An important recent advance in food web ecology has been the application of theory regarding spatial gradients to studies of the factors that affect animal population dynamics (McGeoch & Price 2005; Post 2005). Historically, ecologists debated the importance of top-down (Hairston, Smith & Slobodkin 1960) and bottom-up (Ehrlich & Birch 1967) factors in regulating herbivore populations, but most ecologists now agree that these factors interact, sometimes in complex ways, to influence population dynamics (Hunter & Price 1992). With this new, nuanced perspective, ecologists are now asking how variation in abiotic factors and community composition across landscapes affects the relative importance of top-down and bottom-up forces (Walker & Jones 2001; Denno, Lewis & Gratton 2005). Most of this work has focused on local and regional scales, with few studies at large geographic (= continental) scales that span large gradients in climate, oceanographic drivers or soil type (but see Blanchette et al. 2008; Marczak et al. 2011; McCall & Pennings 2012). As a result, we currently have a poor understanding of the extent to which factors mediating variation in community structure at local scales also matter at geographic scales. Thus, an important task for ecologists is to expand our studies of local landscapes to the geographic scale in order to better understand geographic variation in community structure.

Salt marshes on the Atlantic Coast of the United States are ideal systems for comparing local and geographic variations in community structure. Atlantic Coast salt marshes consist of relatively simple communities of plants and animals that are broadly similar in composition across a large range of latitude and climate from Central Florida through to Maine (Pennings, Siska & Bertness 2001). In particular, lower elevations of marshes throughout this geographic range are dominated by a single plant species, salt marsh cordgrass, Spartina alterniflora (Bertness 2007), with its associated herbivores (Denno et al. 1987; Pennings et al. 2009). This apparent simplicity, however, conceals considerable variation at both local and geographic spatial scales.

At the local scale, S. alterniflora plants close to creekbanks are larger, richer in nitrogen, lower in phenolics and more palatable to herbivores than the plants from the high marsh (Ornes & Kaplan 1989; Goranson, Ho & Pennings 2004; Denno, Lewis & Gratton 2005). Within local marshes, planthoppers migrate seasonally to creekbanks, departing as winter conditions make this habitat unsuitable (Denno 1983). Mesopredators (spiders) also migrate from high-marsh to low-marsh habitats seasonally (Finke & Denno 2006). As a consequence of this variation in plant quality and predator distribution, top-down and bottom-up forces on herbivores vary both seasonally and across the marsh landscape (Denno, Lewis & Gratton 2005).

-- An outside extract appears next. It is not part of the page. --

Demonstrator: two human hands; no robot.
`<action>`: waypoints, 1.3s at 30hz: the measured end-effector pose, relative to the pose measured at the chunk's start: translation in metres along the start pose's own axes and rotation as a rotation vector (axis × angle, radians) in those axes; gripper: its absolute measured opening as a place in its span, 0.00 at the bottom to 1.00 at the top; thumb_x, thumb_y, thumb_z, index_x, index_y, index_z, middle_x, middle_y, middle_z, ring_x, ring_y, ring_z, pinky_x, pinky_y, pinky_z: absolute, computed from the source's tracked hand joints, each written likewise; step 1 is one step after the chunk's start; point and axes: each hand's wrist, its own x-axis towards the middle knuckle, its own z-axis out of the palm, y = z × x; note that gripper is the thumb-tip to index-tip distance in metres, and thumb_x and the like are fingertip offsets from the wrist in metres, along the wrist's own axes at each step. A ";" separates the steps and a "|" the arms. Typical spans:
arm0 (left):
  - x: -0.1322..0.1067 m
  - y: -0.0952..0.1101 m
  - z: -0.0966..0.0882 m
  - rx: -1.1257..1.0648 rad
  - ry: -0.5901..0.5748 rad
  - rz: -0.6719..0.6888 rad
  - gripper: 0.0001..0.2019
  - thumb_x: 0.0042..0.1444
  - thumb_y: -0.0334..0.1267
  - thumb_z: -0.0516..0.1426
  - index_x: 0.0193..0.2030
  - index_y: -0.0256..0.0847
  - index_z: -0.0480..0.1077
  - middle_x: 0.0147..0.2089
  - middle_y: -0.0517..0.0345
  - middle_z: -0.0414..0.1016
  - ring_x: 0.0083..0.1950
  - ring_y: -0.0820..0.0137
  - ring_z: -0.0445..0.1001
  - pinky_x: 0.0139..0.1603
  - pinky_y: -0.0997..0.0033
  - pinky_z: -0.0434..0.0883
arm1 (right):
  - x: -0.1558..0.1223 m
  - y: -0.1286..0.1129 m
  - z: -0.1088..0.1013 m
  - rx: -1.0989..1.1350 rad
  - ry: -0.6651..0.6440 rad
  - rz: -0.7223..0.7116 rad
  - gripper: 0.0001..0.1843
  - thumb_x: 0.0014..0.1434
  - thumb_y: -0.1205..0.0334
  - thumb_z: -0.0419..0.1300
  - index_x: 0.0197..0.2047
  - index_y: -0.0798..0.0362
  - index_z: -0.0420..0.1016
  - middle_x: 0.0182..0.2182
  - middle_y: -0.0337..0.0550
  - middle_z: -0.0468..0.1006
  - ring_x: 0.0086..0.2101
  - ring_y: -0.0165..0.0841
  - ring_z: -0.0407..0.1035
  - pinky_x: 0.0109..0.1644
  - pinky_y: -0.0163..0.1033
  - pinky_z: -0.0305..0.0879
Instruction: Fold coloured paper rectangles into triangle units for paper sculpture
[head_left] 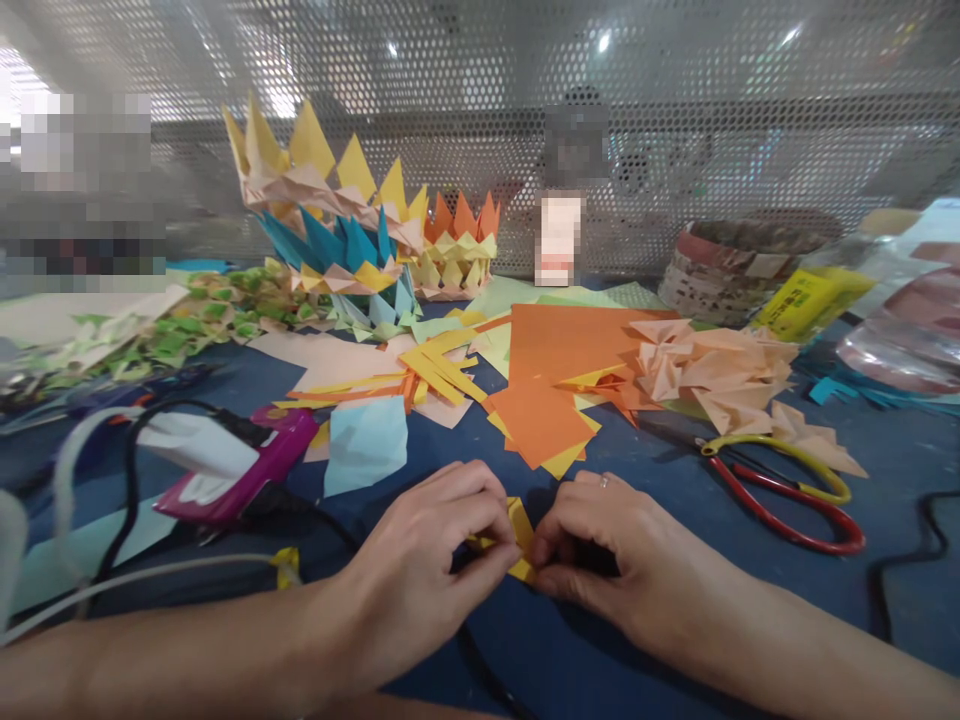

At the geographic scale, plants from high latitudes are again richer in nitrogen, lower in phenolics and more palatable to herbivores than conspecific plants from the same habitats at low latitudes (Pennings, Siska & Bertness 2001; Siska et al. 2002; Salgado & Pennings 2005). Planthopper herbivores show little variation in density with latitude, but herbivorous snails are more abundant at low latitudes (Pennings et al. 2009). Spiders are present at all latitudes, but top omnivores (katydids) are most abundant at low latitudes (Pennings et al. 2009). The consequences of geographic variation in plant quality and predator distribution for herbivore populations are poorly understood (but see Marczak et al. 2011; McCall & Pennings 2012).

An additional complication in understanding the geographic variation of arthropod community structure is that the trophic impacts of omnivores are ambiguous. Omnivores may sustain their population levels when prey are scarce by eating plants (Dayton 1984; Eubanks & Denno 2000), resulting in increased predation pressure on herbivores when herbivores are present. Alternately, omnivores may become satiated faster by eating at multiple trophic levels, reducing their per capita consumption of any particular prey (Eubanks & Denno 2000). Omnivory may thus either enhance or attenuate top-down effects (Denno et al. 2002; Ho & Pennings 2008), and variation in the abundance of omnivores or the strength of their interactions may be important factors in determining the structure of food webs across large latitudinal gradients.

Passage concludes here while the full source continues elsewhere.